The RFU Accounts for 2019 show that the RFU now have no reserves. Bank borrowing facilities were at the maximum £100m allowed under the RFU Rules and with a further large repayment of £96m to Compass Group possibly required in a few years’ time.

“It is now reported that the RFU will be seeking its members approval at the AGM in June to increase borrowing facilities from £100m to £150m plus any additional loans secured from the Government.

“The proposals I am tabling for debate are to raise substantial new cash funds for the major Unions and the provision of significant grant funding to RFU Member clubs. 

  • The RFU should take a leadership position and propose that a special one off “Coronavirus Cup of World Rugby” be held in the UK & Ireland in June/July 2021 (the existing summer tour window) with ALL profits raised distributed to participating Unions to be used exclusively for financial support of the game with priority given to Community clubs.
  • The 2015 World Cup in England generated net profits of around £400m. This proposed special event could generate a net profit of £200m to £250m. 
  • Postpone the Lions tour by a year. If the Olympics can do it, so can the Lions.
  • The tournament should be limited to 16 teams: New Zealand, South Africa, Australia, Argentina, Japan, England, France, Wales, Ireland, Scotland, Italy, Fiji, Samoa, Tonga, USA and Canada. By invitation, no qualification required;
  • 16 teams means there would be 31 games over five to six weeks. It would also mean that, compared to 2015, costs should be 25 per cent to 30 per cent lower due to fewer teams to accommodate for fewer matches over a shorter time;
  • The estimated net profit of £200m to £250m would be divided between the 16 Unions.
  • For those Tier 1 Unions that need immediate financial support in 2020 such support should be forthcoming from an interest free loan from World Rugby. These Unions would then repay those loans from their share of the net profits of the “Coronavirus Cup of World Rugby”;
  • All other Unions (other than the participating Unions) should be supported by World Rugby using their reserves under the £80m support package recently announced by World Rugby;
  • I believe there may be a good window of opportunity for securing good TV & commercial deals for this competition if we move quickly. 
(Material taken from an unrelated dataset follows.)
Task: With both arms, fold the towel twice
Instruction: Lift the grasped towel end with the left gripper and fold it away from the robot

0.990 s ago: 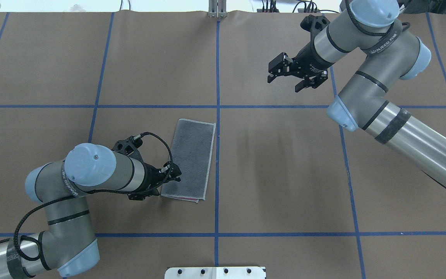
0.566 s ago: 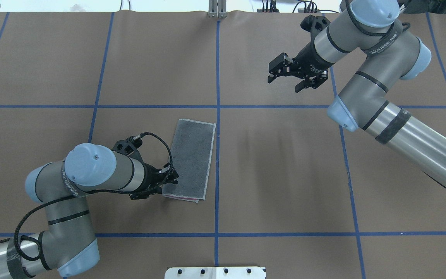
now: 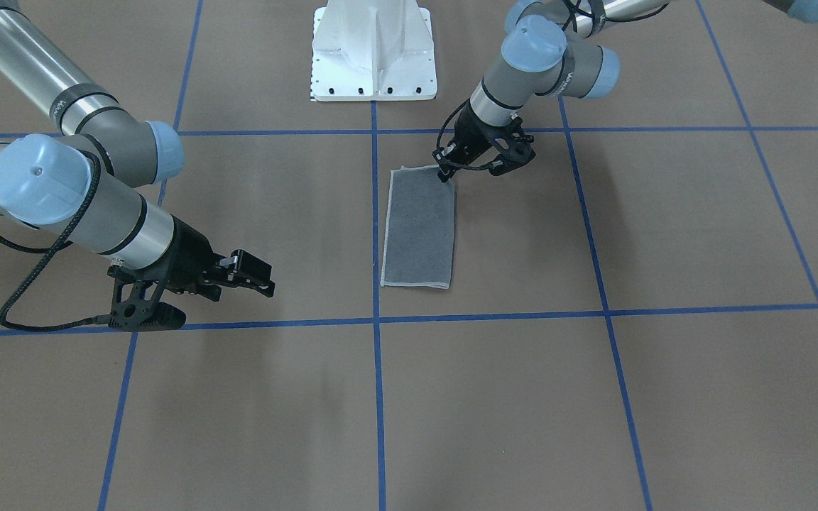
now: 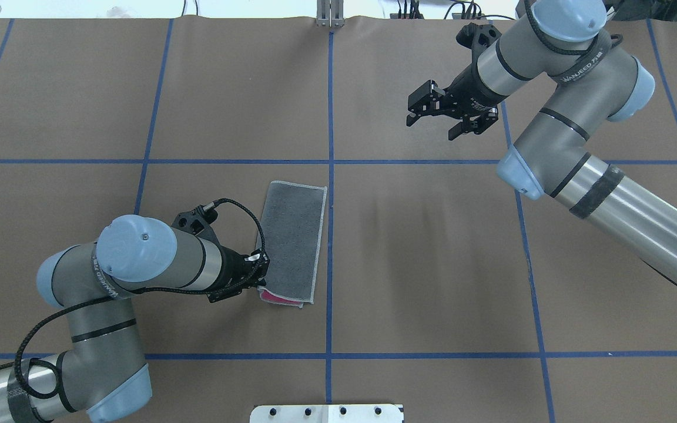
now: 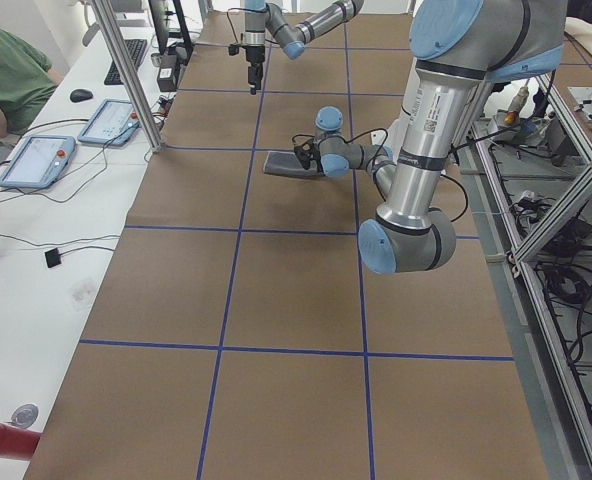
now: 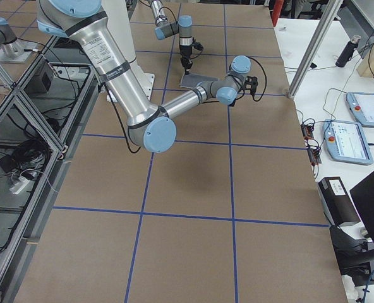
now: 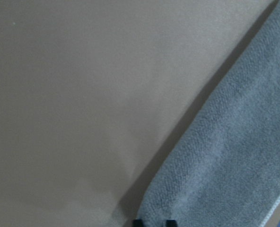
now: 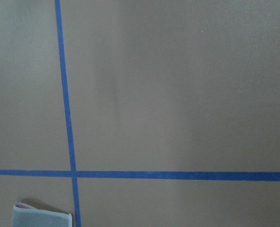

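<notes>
At left gripper [image 4: 260, 277], oblong terry towel [image 4: 292, 235], seemingly pinched

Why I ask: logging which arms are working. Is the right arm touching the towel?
No, the right fingers hang over bare table, well apart from the towel.

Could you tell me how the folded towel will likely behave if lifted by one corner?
Probably floppy: the towel shows pink where the left gripper pinches its corner, while the rest lies flat. Likely light, being thin terry cloth. Its two layers may slip apart, as they are parting at that corner.
</notes>
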Motion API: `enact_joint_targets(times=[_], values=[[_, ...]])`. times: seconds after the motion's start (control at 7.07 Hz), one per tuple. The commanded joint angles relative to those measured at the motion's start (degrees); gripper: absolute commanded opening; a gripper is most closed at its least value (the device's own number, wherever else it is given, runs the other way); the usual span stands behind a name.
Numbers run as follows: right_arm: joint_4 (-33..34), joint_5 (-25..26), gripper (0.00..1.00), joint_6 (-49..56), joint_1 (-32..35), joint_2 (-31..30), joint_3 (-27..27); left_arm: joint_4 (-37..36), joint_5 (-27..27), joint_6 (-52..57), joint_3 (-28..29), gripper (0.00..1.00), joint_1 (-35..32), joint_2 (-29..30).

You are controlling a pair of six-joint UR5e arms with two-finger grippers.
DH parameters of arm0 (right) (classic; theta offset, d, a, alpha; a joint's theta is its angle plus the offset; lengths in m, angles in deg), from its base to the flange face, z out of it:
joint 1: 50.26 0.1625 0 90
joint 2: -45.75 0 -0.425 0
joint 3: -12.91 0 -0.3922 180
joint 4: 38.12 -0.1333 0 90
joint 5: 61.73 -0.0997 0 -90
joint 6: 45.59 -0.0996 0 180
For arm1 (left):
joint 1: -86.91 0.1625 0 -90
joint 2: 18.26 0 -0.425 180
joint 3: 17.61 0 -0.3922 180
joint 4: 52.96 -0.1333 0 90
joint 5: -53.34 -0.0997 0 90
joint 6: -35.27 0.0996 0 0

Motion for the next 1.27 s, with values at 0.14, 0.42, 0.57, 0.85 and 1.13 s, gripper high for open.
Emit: enact_joint_targets(times=[0.14, 0.42, 0.57, 0.85, 1.13], values=[[0.0, 0.0, 1.0, 0.0, 0.0, -0.15, 0.0, -10.15, 0.04, -0.86, -2.55, 0.0, 0.31, 6.26], [0.0, 0.0, 1.0, 0.18, 0.0, -0.32, -0.09, -9.73, -0.06, -0.69, 0.77, 0.0, -2.75, 7.85], [-0.09, 0.0, 1.0, 0.09, 0.0, -0.23, -0.09, -9.38, -0.06, -0.34, 4.28, 0.0, -4.6, 9.86], [0.0, 0.09, 1.0, -0.09, 0.0, -0.15, 0.0, -7.63, 0.21, 0.1, 7.56, 0.0, -8.55, 11.11], [0.0, 0.18, 1.0, 0.17, -0.09, -0.15, -0.26, -3.85, 2.39, 0.1, 9.58, 0.0, -11.02, 11.2]])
  • The RFU should put in place a £15m grant fund for member clubs at Level 3 & below. The intention would be to make available grants of up to £15,000 to clubs in financial difficulty as a result of the virus pandemic. The current proposed £5m repayable loan fund should be withdrawn.
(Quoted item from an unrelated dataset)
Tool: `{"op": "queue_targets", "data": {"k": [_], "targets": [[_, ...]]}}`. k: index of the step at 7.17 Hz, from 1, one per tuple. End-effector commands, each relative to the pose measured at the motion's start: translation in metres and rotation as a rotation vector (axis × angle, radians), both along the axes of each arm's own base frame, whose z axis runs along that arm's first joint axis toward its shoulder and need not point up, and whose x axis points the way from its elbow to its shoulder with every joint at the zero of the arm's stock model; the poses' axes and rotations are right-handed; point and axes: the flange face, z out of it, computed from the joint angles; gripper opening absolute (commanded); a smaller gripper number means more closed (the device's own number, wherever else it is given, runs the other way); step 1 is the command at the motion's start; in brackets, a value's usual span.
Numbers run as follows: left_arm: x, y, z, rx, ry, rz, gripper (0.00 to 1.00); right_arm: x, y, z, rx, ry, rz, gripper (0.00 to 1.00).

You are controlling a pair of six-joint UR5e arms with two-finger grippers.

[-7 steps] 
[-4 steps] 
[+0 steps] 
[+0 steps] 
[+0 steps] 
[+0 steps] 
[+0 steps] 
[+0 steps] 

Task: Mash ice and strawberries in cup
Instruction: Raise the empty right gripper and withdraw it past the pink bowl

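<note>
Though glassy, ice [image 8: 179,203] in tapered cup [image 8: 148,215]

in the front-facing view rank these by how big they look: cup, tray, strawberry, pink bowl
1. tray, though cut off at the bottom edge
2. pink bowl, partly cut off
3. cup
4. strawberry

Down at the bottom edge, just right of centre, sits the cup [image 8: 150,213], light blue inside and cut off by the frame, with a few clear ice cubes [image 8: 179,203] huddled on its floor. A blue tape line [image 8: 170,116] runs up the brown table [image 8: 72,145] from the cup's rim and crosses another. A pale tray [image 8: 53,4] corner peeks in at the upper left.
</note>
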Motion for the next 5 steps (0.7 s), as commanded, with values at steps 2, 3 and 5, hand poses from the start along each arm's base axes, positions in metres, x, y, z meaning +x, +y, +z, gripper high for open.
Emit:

  • The RFU should withdraw the recently announced proposal to cut grant funding to Championship Clubs. Now is not the time to make structural changes to the game. 
  • Drop the announced restriction on clubs coming under RFU Regulation 7 (clubs that pay players) from receiving grant or loan support from the RFU. All clubs from Level 3 down should be allowed to apply for the above proposed grant funding support.